As an environmental journalist, Grossman was conducting research on the Willamette River, near her home of Portland, Oregon, where many chip manufacturers such as LSI Logic house their plants. She was evaluating progress of the river's cleanup after years of contamination from pulp and paper plants in the area when she realised its water quality was getting worse, not better. Data from the Environmental Protection Agency (EPA) showed that river pollutants were on the rise, thanks to tons of chemicals flowing into the basin from roughly a dozen silicon wafer manufacturers, according to Grossman.

"I was just astonished because I had believed that high tech was this clean industry and it was going to be a transition away from the battle days of smoke stacks and nasty things coming out of drainpipes," Grossman said.

She turned to the so-called toxics release inventory — a report on the toxic chemicals that the EPA requires companies to provide when they release over a certain volume of toxins in the form of smoke or liquid. That prompted further investigation into the high-tech industry's practices, and the result is Grossman's recently published book, High Tech Trash: Digital Devices, Hidden Toxics, and Human Health.

Q: Which consumer electronics have the most the deleterious effects on human health and the environment?
A: If you're talking about the most hazardous component when high-tech electronics are disposed of, I would easily pick the cathode-ray tube (CRT) — bulky screens that are our traditional desktops and televisions — because that glass in the screen contains barium (and) titanium and... the back components contain quite a lot of lead. If they break or crack, the heavy metal stuff can be released.

There are different legacy issues in terms of manufacturing, too, such as looking back to the 1970s and 1980s, when a lot of semiconductor manufacturers started in a big way. It turns out that an awful lot of the chemicals that are used in that process were stored in underground tanks that leaked. Now Silicon Valley has more superfund sites — sites that are so severely polluted that they qualify for a special cleanup program under the EPA — than any other similar-sized regions of the country. There's an enormous amount of groundwater contaminated with things like trichloroethylene and some related chemicals.

Many companies, including CNET, publisher of ZDNet UK, have switched to LCDs (liquid crystal displays) from the CRTs, which can produce between three to four pounds of lead. Does that mean things that are looking up?
Well, what the changeover to the flat screens means is that pretty soon nobody is going to be making those big, heavy-leaded CRTs anymore. So in a lot of ways, that's good in terms of reducing environmental impact. But that also means we're going to have a pretty big waste challenge, because when all those CRTs get disposed of, they really need to be disposed of properly, so they don't end up in landfills and they don't end up being taken apart under poor conditions, (in which) the people who are dismantling them get exposed to the heavy metals.

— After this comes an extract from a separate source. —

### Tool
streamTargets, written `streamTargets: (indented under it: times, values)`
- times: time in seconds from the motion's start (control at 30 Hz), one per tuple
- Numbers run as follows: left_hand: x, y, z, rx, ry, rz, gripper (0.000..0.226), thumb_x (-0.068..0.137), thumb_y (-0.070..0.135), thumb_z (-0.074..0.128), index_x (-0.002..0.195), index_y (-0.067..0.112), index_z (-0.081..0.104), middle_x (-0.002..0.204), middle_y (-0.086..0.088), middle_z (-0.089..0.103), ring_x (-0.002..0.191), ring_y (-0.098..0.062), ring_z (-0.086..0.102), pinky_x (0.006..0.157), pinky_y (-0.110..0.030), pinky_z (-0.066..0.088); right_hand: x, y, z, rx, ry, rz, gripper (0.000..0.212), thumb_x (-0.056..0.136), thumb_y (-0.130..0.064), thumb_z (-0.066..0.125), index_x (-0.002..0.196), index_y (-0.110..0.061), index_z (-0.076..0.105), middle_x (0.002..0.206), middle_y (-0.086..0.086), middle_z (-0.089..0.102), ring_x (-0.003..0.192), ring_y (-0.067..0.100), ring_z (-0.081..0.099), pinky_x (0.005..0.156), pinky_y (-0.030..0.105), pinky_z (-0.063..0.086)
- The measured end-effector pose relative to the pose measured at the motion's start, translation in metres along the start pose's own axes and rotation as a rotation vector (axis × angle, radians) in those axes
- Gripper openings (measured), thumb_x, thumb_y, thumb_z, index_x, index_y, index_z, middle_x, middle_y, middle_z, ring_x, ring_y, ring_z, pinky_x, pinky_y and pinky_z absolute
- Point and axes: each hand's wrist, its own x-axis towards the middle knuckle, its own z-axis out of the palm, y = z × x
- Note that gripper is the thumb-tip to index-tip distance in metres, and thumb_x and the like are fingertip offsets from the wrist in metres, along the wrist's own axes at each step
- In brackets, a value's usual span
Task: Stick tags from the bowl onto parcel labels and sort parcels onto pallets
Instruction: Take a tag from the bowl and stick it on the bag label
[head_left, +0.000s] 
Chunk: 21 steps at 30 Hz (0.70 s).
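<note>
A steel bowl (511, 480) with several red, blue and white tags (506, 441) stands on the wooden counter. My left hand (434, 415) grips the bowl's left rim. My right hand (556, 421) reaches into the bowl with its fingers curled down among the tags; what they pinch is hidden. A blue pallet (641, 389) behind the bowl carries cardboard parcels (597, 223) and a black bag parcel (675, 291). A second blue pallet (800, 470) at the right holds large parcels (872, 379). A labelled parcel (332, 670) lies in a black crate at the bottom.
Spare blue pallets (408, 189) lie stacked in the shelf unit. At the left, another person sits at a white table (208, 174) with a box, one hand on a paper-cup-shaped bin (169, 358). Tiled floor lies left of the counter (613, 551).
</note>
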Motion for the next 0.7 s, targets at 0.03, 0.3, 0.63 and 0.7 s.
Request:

Most people don't spend much time thinking about the ins and outs of manufacturing, recycling or even getting rid of consumer electronics until it's time to take out the trash or buy something new. So in your research, what have you found that would shock most people?
The most shocking fact, aside from the raw numbers, is the enormous volume of the stuff that we're getting rid of. In the United States, we seem to be disposing of about 250 million computers every year, and currently we are recycling only about 10 percent of that. The rest of these things are either being thrown away — the EPA estimates that about two million tons of electronics are going to landfills in the United States each year — (or) being sent to developing countries such as China, India, Southeast Asia... even Africa, where some of them are simply dumped. Of the stuff that's being sent to India and China, it's being dismantled and materials are being recovered under really appallingly primitive and hazardous conditions.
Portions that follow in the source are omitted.